Farewell FiTs: Community solar on a cliff edge without a feed-in tariff

Community solar is waiting with “baited breath” as the closure of the feed-in tariff (FiT) launches the sector into an uncertain future.

With no suitable policy in place, community solar is at risk of “falling off a cliff”, says Emma Bridge, chief executive of Community Energy England.

On Sunday, the FiT closes to new applicants with no option yet in place for community solar, with the Smart Export Guarantee (SEG) not in place nor geared towards community solar.

One of the draws for community renewables is the ability to pump excess profits into community projects, creating a benefit to the local community. Whilst “some” small-scale rooftop solar will be able to cope, Bridge says that the community value of the projects will be impacted.

“As the feed-in tariff closes, community energy, and small scale renewable energy schemes are left in limbo, forced to return surplus energy supplies to the grid without any compensation, whilst government determines its next policy.

"If this government is serious about tackling climate change, and supporting its citizens to play their part in reducing carbon emissions, then we need to see a firm commitment from them about what alternative support they will offer to the community energy sector in the wake of the Feed in Tariff closure,” Bridge added, claiming it is a devastating blow to the government’s energy security and efficiency targets.

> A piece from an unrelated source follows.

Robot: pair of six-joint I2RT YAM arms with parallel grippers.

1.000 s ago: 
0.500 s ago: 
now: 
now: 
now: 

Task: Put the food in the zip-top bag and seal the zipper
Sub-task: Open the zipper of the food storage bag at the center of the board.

Despite the official end of the FiT being 31 March, the 50kW band managed by Ofgem has already closed due to a rush of applications being submitted before the final deadline.

The capacity of that band has been met, with 77 projects that placed applications unable to receive the subsidy, according to research from Regen. Around 30 of those projects, totalling 39MW in England and at least 8MW in Wales, are community-led.

That capacity would have grown the sector by 6.8%, but the projects will now struggle to go ahead.

Bridge said the uncertainty surrounding the future of community solar had created “a lot of frustration and upset” for communities, with the FiT making the community energy business model viable up to now. Without it, there are fears that community solar might not be possible, certainly not at the extent at which it is currently deployed.

Community solar also has the benefit of educating communities about renewable energy, something that Bridge says may also be impacted by the end of the FiT, though she does point to the launch of the Rural Community Energy Fund. The fund may provide a partial replacement to the FiT, though it has not yet been implemented and is now several months late.